DiTs' massive activations reveal sparse channels control image semantics
A few hidden channels in Diffusion Transformers carry the entire semantic load...
A new paper from researchers Evelyn Turri, Davide Bucciarelli, Sara Sarto, Lorenzo Baraldi, and Marcella Cornia (University of Modena and Reggio Emilia) reveals that Diffusion Transformers (DiTs)—the backbone of modern text-to-image models like Stable Diffusion 3—use only a few hidden-state channels to control image semantics. These 'massive activations' are channels whose responses are consistently much larger than the rest. Despite their sparsity, they are functionally critical: a controlled disruption probe that zeros these channels causes a sharp collapse in generation quality, while disrupting an equally-sized set of low-statistic channels has marginal effect.
Second, massive activations are spatially organized. Restricting image-stream tokens to these channels and clustering them yields coherent partitions that closely align with the main subject and salient regions, exposing a structured spatial code hidden inside an outlier-like subspace. Third, they are transferable: transporting massive activations from one prompt-conditioned trajectory into another shifts the final image toward the source prompt while preserving substantial content from the target, producing localized semantic interpolation rather than unstructured pixel blending. The authors demonstrate two use cases—text-conditioned and image-conditioned semantic transport—enabling prompt interpolation and subject-driven generation without any training. This reinterprets massive activations not as anomalies but as a sparse prompt-conditioned carrier subspace that organizes semantic information in DiTs.

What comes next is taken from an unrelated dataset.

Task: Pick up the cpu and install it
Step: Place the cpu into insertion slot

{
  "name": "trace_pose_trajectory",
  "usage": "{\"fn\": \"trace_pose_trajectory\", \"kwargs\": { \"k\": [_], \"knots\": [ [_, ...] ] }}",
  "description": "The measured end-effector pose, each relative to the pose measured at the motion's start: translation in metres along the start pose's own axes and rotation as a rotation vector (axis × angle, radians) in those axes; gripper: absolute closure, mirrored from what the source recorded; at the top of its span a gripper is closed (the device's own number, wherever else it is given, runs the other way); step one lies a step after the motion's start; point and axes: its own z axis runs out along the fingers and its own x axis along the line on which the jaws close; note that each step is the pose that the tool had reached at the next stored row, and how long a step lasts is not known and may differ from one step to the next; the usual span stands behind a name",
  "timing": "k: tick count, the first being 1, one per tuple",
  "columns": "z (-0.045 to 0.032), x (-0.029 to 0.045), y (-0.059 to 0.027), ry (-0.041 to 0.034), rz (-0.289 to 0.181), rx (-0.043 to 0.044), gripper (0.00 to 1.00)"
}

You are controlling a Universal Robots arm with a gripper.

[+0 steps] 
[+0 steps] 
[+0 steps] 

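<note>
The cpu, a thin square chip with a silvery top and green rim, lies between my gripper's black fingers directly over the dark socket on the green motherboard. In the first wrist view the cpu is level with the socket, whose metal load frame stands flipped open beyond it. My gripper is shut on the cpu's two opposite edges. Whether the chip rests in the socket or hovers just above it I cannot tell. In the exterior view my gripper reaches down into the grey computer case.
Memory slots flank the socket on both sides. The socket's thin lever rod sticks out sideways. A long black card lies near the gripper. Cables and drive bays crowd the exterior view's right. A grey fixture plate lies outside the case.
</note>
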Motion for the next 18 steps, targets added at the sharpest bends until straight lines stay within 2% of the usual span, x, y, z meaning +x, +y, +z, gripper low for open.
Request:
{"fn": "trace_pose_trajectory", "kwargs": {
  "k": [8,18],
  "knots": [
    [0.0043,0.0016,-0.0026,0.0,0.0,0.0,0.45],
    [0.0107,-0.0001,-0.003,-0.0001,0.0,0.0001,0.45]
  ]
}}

- Massive activations are a small subset of DiT channels with responses consistently much larger than the rest.
- Zeroing massive channels collapses generation quality; low-statistic channels have negligible effect.
- Massive activations can be transferred between prompts to enable semantic interpolation and subject-driven generation without additional training.
Why It Matters
Enables training-free semantic control in DiTs, potentially simplifying prompt engineering and subject-driven generation in text-to-image models.